### EXERCISE AIM:
Look through the entries below and say how many lines contain the string "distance". Give the number only.
DATA TO USE Start Marker
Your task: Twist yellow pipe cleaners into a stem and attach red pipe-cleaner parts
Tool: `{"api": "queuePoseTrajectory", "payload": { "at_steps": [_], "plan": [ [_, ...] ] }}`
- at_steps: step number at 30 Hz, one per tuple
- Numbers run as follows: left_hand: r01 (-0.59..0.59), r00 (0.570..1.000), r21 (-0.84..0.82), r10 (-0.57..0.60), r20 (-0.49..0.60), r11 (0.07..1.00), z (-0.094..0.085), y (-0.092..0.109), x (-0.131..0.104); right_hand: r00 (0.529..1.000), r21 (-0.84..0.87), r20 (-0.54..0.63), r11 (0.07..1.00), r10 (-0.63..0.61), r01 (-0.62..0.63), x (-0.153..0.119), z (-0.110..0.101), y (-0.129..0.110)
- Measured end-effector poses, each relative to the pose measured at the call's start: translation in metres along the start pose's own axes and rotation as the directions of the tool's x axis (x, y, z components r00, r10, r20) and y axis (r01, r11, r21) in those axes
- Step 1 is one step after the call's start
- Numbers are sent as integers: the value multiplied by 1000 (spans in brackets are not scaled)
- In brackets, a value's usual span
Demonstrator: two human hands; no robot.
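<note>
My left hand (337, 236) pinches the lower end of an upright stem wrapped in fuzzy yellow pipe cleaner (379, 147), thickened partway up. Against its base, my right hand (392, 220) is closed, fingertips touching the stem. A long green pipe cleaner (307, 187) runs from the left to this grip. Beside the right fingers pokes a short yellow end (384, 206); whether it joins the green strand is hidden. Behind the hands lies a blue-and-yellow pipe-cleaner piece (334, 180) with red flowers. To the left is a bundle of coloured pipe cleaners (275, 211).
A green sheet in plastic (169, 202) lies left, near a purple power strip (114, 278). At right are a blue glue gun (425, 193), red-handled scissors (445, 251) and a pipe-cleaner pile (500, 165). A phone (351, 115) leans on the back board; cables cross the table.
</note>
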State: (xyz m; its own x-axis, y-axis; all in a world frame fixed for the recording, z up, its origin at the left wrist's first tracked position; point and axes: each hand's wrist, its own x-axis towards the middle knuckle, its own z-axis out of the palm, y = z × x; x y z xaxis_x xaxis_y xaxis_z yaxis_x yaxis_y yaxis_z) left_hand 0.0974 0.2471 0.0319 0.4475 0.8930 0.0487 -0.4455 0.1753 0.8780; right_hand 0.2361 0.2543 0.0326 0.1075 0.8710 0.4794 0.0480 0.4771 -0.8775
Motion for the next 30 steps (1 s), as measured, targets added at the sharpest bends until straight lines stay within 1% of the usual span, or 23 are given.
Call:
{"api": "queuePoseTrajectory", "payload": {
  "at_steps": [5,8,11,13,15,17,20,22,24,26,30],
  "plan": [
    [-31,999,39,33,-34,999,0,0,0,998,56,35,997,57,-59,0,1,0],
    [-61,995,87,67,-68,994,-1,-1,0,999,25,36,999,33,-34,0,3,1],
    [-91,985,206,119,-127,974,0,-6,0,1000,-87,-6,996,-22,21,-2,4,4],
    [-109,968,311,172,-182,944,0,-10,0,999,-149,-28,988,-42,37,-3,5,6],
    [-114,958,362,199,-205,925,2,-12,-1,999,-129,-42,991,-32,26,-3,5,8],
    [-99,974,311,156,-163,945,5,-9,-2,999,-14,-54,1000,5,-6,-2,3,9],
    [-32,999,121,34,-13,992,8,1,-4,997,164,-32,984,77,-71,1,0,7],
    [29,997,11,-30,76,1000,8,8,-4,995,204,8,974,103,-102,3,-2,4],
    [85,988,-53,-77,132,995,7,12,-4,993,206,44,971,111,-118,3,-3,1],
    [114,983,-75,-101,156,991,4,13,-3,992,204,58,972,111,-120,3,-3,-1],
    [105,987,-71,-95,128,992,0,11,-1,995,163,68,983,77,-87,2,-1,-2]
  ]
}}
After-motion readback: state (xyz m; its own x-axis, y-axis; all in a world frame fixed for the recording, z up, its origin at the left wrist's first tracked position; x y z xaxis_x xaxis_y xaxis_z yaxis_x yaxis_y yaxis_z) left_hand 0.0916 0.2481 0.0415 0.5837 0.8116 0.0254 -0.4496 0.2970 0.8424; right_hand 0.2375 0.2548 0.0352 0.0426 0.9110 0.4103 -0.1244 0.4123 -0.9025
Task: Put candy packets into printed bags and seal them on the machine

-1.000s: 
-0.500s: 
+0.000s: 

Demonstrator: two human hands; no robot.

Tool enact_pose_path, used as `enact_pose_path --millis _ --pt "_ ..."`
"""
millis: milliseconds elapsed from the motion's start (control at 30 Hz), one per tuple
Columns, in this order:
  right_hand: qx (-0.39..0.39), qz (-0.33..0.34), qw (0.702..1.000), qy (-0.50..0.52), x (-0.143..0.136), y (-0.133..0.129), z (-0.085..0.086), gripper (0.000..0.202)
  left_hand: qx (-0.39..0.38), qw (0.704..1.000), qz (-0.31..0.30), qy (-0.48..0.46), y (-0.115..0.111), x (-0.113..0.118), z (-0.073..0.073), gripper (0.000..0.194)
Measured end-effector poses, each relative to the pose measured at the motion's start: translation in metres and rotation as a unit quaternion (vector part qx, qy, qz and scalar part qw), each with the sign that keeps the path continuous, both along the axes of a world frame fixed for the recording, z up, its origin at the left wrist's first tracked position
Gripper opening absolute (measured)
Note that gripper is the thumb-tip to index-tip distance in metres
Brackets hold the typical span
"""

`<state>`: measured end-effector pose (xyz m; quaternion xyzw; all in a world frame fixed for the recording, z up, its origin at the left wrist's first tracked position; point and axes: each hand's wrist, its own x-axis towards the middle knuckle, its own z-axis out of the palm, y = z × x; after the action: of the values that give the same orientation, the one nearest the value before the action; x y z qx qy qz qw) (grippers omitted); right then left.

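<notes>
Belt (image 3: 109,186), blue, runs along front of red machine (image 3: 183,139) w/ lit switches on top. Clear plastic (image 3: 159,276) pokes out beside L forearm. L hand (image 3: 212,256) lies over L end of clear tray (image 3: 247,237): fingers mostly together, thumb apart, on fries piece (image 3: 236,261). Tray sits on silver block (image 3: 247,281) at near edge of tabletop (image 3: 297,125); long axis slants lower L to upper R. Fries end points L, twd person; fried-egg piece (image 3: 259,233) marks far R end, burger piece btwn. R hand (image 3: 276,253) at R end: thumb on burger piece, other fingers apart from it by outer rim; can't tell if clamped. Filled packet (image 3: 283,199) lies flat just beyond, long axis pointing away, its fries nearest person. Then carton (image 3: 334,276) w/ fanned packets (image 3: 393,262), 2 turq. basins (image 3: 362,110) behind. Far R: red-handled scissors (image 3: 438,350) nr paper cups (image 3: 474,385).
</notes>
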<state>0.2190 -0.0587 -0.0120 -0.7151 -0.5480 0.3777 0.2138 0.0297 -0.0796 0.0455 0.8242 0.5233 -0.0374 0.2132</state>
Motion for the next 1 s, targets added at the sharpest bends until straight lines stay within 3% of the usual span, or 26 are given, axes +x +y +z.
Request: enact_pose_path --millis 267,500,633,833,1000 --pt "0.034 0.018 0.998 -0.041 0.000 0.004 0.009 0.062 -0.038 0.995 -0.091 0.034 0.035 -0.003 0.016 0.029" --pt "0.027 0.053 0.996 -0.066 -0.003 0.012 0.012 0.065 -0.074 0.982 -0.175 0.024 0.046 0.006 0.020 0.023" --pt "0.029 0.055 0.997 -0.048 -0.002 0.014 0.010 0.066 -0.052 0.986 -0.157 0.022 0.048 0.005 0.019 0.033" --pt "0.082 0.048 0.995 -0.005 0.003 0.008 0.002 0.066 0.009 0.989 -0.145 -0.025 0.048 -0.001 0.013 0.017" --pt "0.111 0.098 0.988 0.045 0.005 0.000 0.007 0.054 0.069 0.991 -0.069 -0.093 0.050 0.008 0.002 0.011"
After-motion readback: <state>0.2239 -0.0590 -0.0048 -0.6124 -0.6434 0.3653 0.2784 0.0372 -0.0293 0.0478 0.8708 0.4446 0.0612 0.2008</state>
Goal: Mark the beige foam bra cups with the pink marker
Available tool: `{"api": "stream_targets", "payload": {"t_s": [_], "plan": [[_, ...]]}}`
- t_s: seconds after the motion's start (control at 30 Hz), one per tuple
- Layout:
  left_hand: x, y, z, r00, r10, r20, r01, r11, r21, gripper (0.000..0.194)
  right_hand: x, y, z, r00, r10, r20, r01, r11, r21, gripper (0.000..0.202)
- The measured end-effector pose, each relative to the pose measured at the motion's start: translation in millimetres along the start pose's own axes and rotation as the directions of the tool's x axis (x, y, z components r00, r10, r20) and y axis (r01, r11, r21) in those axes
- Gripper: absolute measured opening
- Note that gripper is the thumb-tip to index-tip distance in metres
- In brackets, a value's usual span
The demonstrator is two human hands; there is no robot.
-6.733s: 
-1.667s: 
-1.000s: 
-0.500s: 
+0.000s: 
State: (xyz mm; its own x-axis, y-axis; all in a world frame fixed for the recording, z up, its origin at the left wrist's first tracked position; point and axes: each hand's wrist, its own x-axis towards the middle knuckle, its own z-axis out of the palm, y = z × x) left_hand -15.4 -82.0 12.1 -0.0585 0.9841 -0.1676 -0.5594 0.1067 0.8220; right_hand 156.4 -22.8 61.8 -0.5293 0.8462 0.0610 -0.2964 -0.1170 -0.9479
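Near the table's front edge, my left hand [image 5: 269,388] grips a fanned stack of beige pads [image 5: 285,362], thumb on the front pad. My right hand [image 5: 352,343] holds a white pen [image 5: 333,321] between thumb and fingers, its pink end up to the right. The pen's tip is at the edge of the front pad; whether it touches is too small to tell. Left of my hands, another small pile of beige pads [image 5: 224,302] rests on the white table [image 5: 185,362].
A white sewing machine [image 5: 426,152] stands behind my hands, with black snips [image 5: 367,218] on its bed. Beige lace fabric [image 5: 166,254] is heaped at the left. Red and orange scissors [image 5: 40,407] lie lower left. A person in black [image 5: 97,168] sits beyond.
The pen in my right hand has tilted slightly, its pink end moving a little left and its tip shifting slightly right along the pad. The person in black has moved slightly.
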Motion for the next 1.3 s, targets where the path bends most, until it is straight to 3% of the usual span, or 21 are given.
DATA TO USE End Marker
### YOUR SOLUTION:
2